Campanha foca em conversa com família para aumentar doação de órgãos
Em 2020, recusa à doação de órgãos por parentes ficou em 37,8%
Agência Brasil - O Ministério da Saúde lançou
hoje (27), Dia Nacional da Doação de Órgãos, uma nova campanha para incentivar
o gesto. Neste ano, as peças publicitárias têm como foco estimular quem deseja
doar a conversar com seus familiares.
Isso porque, pela legislação
brasileira, não adianta deixar expresso em documento, ou mesmo registrado em
cartório, o desejo de realizar a doação de órgãos, pois a palavra final caberá
sempre aos parentes, destacou o ministro da Saúde substituto, Rodrigo Cruz. “É
preciso conversar com a família para que esteja ciente da sua vontade e que
doe”, enfatizou.
De acordo com dados da pasta,
em 2020, o índice de recusa à doação de órgãos pela família ficou em 37,8% dos
casos com morte encefálica identificada, que é quando cessa a atividade
cerebral do paciente – momento que torna o quadro irreversível, mas que ainda
permite a extração de órgãos e tecidos em bom estado.
O índice vem apresentando
ligeira redução ano a ano, tendo ficado em 41,3% em 2018 e em 39,4% em 2019.

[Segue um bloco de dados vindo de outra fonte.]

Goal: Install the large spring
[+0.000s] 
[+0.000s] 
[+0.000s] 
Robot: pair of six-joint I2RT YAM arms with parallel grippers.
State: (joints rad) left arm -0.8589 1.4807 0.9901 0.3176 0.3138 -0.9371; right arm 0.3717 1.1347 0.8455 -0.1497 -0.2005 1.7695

Além da campanha, é necessário aprimorar ainda mais a capacitação dos
profissionais de saúde responsáveis por abordar as famílias ainda dentro das
unidades hospitalares, destacou a coordenadora do Sistema Nacional de
Transplantes, Arlene Badoch.
“Não podemos trabalhar com
profissionais que não tenham treinamento. É um serviço muito técnico, que
precisa de muita expertise”, ressaltou a coordenadora. “É necessário que façamos um investimento
massivo na educação continuada”, reforçou, pedindo o engajamento, nesse
aspecto, das secretarias municipais e estaduais de Saúde.
Outro ponto a ser melhor
trabalhado, destacou Arlene, é a identificação da morte encefálica. Estima-se
que, no Brasil, ocorram mais de 9 mil mortes encefálicas que propiciem a doação
de órgãos, mas que passam em branco pelos profissionais de saúde.
Um terceiro ponto destacado
pela coordenadora é o trabalho a ser feito na redução das paradas
cardiorrespiratórias do paciente durante o processo de doação, o que pode
prejudicar a viabilidade dos órgãos. Hoje, o país registra um índice de
ocorrências na casa de 14%.
“Nossa ideia é trabalharmos com
índice de 5%”, disse Arlene. “Teremos no mínimo 500 doadores a mais, só mudando
essa realidade, que depende diretamente das partes intra-hospitalares”,
avaliou.
Dados
O Brasil possui hoje 53.218
pacientes na fila por um transplante de órgãos. A grande maioria (31.125)
aguarda para receber um novo rim. Em seguida, vem a fila por um fígado (1.905).
No país, estão registradas ainda 365 pessoas à espera de um coração e 259 de
pulmão.
O número total engloba 19.115
pessoas que aguardam por um transplante de córnea, embora esta seja considerada
um tecido, e não um órgão, e que o procedimento seja, muitas vezes, considerado
não eletivo.
Até o momento em 2021, foram
realizados 5.626 transplante no país, segundo dados do Sistema Nacional de
Transplantes. O número representa uma recuperação em relação aos 3.937
procedimentos realizados no ano passado, quando houve uma queda brusca no
número de doadores devido às restrições provocadas pela pandemia de covid-19.
Em 2019, foram realizados 7.715 transplantes.